- _WHAT IS EXPECTED_: A verbatim copy of the whole listing is what is needed.

- _INFORMATION SUPPLIED_:

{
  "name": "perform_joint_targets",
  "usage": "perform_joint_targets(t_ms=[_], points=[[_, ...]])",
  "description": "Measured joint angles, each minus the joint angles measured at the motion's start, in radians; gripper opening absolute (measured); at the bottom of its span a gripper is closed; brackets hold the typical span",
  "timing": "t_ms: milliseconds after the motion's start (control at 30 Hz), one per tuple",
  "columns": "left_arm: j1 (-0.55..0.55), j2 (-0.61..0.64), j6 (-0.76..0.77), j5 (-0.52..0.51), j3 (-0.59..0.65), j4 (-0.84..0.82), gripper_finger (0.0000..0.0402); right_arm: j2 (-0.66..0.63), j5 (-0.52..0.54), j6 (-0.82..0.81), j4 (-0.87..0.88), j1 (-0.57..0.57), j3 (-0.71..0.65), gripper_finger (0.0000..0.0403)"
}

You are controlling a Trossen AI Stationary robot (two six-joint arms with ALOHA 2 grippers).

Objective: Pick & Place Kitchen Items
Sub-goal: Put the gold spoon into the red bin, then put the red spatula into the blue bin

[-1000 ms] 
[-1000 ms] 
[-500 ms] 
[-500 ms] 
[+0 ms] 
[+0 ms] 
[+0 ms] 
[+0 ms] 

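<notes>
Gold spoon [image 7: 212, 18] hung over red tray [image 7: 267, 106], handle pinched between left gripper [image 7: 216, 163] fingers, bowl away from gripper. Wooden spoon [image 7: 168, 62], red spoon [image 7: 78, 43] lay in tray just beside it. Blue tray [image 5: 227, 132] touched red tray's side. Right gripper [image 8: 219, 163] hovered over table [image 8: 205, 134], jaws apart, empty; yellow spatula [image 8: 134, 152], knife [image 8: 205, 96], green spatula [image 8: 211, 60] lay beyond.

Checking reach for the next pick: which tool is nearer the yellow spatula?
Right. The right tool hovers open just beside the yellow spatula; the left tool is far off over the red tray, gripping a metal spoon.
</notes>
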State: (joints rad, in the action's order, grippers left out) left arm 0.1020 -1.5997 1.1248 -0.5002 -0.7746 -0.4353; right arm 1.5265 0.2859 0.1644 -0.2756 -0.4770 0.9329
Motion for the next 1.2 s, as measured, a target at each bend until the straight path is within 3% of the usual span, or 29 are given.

- _RESULT_:
{
  "name": "perform_joint_targets",
  "usage": "perform_joint_targets(t_ms=[_], points=[[_, ...]])",
  "description": "Measured joint angles, each minus the joint angles measured at the motion's start, in radians; gripper opening absolute (measured); at the bottom of its span a gripper is closed; brackets hold the typical span",
  "timing": "t_ms: milliseconds after the motion's start (control at 30 Hz), one per tuple",
  "columns": "left_arm: j1 (-0.55..0.55), j2 (-0.61..0.64), j6 (-0.76..0.77), j5 (-0.52..0.51), j3 (-0.59..0.65), j4 (-0.84..0.82), gripper_finger (0.0000..0.0402); right_arm: j2 (-0.66..0.63), j5 (-0.52..0.54), j6 (-0.82..0.81), j4 (-0.87..0.88), j1 (-0.57..0.57), j3 (-0.71..0.65), gripper_finger (0.0000..0.0403)"
}

You are controlling a Trossen AI Stationary robot (two six-joint arms with ALOHA 2 grippers).

Objective: Pick & Place Kitchen Items
Sub-goal: Put the gold spoon into the red bin, then put the red spatula into the blue bin

[-1000 ms] 
[-1000 ms] 
[-500 ms] 
[-500 ms] 
[+0 ms] 
[+0 ms] 
[+0 ms] 
[+0 ms] 

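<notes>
Gold spoon [image 7: 212, 18] hung over red tray [image 7: 267, 106], handle pinched between left gripper [image 7: 216, 163] fingers, bowl away from gripper. Wooden spoon [image 7: 168, 62], red spoon [image 7: 78, 43] lay in tray just beside it. Blue tray [image 5: 227, 132] touched red tray's side. Right gripper [image 8: 219, 163] hovered over table [image 8: 205, 134], jaws apart, empty; yellow spatula [image 8: 134, 152], knife [image 8: 205, 96], green spatula [image 8: 211, 60] lay beyond.

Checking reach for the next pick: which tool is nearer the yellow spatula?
Right. The right tool hovers open just beside the yellow spatula; the left tool is far off over the red tray, gripping a metal spoon.
</notes>
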State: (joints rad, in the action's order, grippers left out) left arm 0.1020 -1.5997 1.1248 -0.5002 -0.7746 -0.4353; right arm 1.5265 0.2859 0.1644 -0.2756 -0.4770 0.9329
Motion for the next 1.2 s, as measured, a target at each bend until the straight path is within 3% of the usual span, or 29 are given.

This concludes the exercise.